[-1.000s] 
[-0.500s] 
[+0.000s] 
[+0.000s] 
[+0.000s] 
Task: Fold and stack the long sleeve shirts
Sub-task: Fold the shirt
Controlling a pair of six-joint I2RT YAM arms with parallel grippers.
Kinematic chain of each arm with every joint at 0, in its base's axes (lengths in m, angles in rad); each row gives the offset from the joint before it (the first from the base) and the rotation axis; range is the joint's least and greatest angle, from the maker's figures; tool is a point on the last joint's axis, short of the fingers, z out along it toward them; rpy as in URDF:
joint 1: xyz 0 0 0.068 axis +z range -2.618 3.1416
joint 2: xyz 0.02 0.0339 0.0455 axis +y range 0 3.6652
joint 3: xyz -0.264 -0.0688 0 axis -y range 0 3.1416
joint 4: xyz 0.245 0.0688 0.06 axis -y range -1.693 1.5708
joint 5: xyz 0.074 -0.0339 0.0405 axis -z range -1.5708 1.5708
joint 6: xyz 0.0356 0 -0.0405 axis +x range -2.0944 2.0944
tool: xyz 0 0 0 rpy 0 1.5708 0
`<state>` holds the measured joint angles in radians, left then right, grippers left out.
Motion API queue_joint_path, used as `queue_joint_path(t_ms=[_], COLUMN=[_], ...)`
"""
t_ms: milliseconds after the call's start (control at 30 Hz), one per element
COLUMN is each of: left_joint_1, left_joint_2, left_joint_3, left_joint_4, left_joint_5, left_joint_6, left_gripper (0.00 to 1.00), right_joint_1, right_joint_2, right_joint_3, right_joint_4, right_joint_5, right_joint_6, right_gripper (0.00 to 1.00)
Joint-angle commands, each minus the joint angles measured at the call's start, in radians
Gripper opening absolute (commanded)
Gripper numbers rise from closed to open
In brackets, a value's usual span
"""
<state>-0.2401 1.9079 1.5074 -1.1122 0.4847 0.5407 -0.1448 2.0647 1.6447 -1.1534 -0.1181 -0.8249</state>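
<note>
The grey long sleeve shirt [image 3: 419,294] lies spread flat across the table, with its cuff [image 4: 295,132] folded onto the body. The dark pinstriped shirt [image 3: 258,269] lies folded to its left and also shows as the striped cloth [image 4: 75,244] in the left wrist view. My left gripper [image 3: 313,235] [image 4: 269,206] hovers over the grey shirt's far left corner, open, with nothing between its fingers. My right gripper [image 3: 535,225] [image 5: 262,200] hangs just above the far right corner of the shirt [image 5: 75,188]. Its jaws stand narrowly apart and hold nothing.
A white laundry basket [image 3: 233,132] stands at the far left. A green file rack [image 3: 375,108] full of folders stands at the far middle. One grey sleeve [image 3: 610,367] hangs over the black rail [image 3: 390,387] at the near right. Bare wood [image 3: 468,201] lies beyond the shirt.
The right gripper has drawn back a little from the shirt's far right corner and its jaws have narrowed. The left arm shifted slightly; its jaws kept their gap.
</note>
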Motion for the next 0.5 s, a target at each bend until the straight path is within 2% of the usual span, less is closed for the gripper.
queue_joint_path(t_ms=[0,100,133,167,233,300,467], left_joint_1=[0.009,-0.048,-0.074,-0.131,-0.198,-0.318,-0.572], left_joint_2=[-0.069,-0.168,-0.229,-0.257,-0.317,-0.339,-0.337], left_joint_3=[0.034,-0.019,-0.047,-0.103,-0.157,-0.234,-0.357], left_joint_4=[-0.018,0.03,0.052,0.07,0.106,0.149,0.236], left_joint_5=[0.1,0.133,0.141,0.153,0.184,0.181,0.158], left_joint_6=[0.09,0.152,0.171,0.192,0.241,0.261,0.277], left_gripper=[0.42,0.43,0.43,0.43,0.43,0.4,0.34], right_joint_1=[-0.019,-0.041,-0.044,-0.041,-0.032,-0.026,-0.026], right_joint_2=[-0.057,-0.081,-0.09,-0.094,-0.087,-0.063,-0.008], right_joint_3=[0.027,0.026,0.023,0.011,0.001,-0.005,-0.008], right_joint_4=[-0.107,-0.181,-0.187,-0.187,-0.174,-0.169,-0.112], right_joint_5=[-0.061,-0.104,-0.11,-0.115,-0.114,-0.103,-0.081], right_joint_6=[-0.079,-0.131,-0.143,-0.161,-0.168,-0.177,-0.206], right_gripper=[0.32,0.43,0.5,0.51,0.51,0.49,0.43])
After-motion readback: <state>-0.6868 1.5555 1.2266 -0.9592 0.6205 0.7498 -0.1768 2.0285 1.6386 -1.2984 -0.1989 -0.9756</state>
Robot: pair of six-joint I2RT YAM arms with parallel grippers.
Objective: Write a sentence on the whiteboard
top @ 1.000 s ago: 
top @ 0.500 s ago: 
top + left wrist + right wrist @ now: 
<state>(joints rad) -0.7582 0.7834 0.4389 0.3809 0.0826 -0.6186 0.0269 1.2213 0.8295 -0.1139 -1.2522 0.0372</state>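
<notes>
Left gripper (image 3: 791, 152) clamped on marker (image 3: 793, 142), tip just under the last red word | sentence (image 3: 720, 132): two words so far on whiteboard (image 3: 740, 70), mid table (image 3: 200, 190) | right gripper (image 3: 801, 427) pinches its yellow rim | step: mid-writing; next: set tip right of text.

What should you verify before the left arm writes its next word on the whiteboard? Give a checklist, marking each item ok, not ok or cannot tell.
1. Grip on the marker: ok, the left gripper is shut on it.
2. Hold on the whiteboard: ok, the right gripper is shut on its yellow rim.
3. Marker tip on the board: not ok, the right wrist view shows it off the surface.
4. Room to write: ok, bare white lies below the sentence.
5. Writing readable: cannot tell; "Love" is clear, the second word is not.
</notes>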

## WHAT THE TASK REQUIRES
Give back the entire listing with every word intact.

## ANSWER BOX
[-1.000s] 
[-0.500s] 
[+0.000s] 
[+0.000s] 
[+0.000s] 
Task: Fold and stack the long sleeve shirts
Sub-task: Fold the shirt
Controlling a pair of six-joint I2RT YAM arms with parallel grippers.
Kinematic chain of each arm with every joint at 0, in its base's axes (lengths in m, angles in rad); each row gives the offset from the joint before it (the first from the base) and the rotation axis; range is the joint's least and greatest angle, from the maker's figures; tool is a point on the last joint's axis, short of the fingers, z out along it toward them; rpy as in URDF:
joint 1: xyz 0 0 0.068 axis +z range -2.618 3.1416
joint 2: xyz 0.02 0.0339 0.0455 axis +y range 0 3.6652
joint 3: xyz -0.264 -0.0688 0 axis -y range 0 3.1416
joint 4: xyz 0.245 0.0688 0.06 axis -y range -1.693 1.5708
joint 5: xyz 0.074 -0.0339 0.0405 axis -z range -1.5708 1.5708
joint 6: xyz 0.0356 0 -0.0405 axis +x range -2.0944 2.0944
tool: xyz 0 0 0 rpy 0 1.5708 0
`<state>` holds the measured joint angles in radians, left then right, grippers left out.
Motion API queue_joint_path, used as `queue_joint_path(t_ms=[_], COLUMN=[_], ...)`
"""
t_ms: milliseconds after the call's start (control at 30 Hz), one per element
COLUMN is each of: left_joint_1, left_joint_2, left_joint_3, left_joint_4, left_joint_5, left_joint_6, left_gripper (0.00 to 1.00), right_joint_1, right_joint_2, right_joint_3, right_joint_4, right_joint_5, right_joint_6, right_gripper (0.00 to 1.00)
Joint-angle commands, each minus the joint angles measured at the call's start, in radians
Gripper opening absolute (commanded)
Gripper numbers rise from closed to open
In brackets, a value's usual span
"""
<state>-0.2401 1.9079 1.5074 -1.1122 0.4847 0.5407 -0.1448 2.0647 1.6447 -1.1534 -0.1181 -0.8249</state>
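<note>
The grey long sleeve shirt [image 3: 419,294] lies spread flat across the table, with its cuff [image 4: 295,132] folded onto the body. The dark pinstriped shirt [image 3: 258,269] lies folded to its left and also shows as the striped cloth [image 4: 75,244] in the left wrist view. My left gripper [image 3: 313,235] [image 4: 269,206] hovers over the grey shirt's far left corner, open, with nothing between its fingers. My right gripper [image 3: 535,225] [image 5: 262,200] hangs just above the far right corner of the shirt [image 5: 75,188]. Its jaws stand narrowly apart and hold nothing.
A white laundry basket [image 3: 233,132] stands at the far left. A green file rack [image 3: 375,108] full of folders stands at the far middle. One grey sleeve [image 3: 610,367] hangs over the black rail [image 3: 390,387] at the near right. Bare wood [image 3: 468,201] lies beyond the shirt.
The right gripper has drawn back a little from the shirt's far right corner and its jaws have narrowed. The left arm shifted slightly; its jaws kept their gap.
</note>
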Motion for the next 0.5 s, a target at each bend until the straight path is within 2% of the usual span, less is closed for the gripper.
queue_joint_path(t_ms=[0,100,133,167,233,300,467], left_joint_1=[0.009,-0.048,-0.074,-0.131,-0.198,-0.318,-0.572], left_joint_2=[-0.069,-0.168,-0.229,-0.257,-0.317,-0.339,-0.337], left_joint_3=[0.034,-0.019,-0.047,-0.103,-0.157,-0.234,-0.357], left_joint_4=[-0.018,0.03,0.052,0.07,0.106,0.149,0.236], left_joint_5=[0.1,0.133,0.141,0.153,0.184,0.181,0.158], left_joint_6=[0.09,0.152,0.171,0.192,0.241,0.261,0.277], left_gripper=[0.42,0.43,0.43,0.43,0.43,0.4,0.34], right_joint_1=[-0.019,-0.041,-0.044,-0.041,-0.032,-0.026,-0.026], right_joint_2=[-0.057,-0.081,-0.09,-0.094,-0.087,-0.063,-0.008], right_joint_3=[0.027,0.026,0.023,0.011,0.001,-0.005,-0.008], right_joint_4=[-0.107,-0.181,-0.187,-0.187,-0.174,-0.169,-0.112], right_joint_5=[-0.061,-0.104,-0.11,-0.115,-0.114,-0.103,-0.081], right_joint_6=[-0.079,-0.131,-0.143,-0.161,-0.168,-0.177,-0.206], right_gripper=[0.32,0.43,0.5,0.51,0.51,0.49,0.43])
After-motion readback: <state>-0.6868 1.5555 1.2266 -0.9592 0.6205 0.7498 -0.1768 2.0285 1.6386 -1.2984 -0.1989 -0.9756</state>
Robot: pair of six-joint I2RT YAM arms with parallel grippers.
Objective: Write a sentence on the whiteboard
top @ 1.000 s ago: 
top @ 0.500 s ago: 
top + left wrist + right wrist @ now: 
<state>(joints rad) -0.7582 0.7834 0.4389 0.3809 0.0826 -0.6186 0.0269 1.2213 0.8295 -0.1139 -1.2522 0.0372</state>
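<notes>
Left gripper (image 3: 791, 152) clamped on marker (image 3: 793, 142), tip just under the last red word | sentence (image 3: 720, 132): two words so far on whiteboard (image 3: 740, 70), mid table (image 3: 200, 190) | right gripper (image 3: 801, 427) pinches its yellow rim | step: mid-writing; next: set tip right of text.

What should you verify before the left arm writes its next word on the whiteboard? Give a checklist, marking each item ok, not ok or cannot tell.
1. Grip on the marker: ok, the left gripper is shut on it.
2. Hold on the whiteboard: ok, the right gripper is shut on its yellow rim.
3. Marker tip on the board: not ok, the right wrist view shows it off the surface.
4. Room to write: ok, bare white lies below the sentence.
5. Writing readable: cannot tell; "Love" is clear, the second word is not.
</notes>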

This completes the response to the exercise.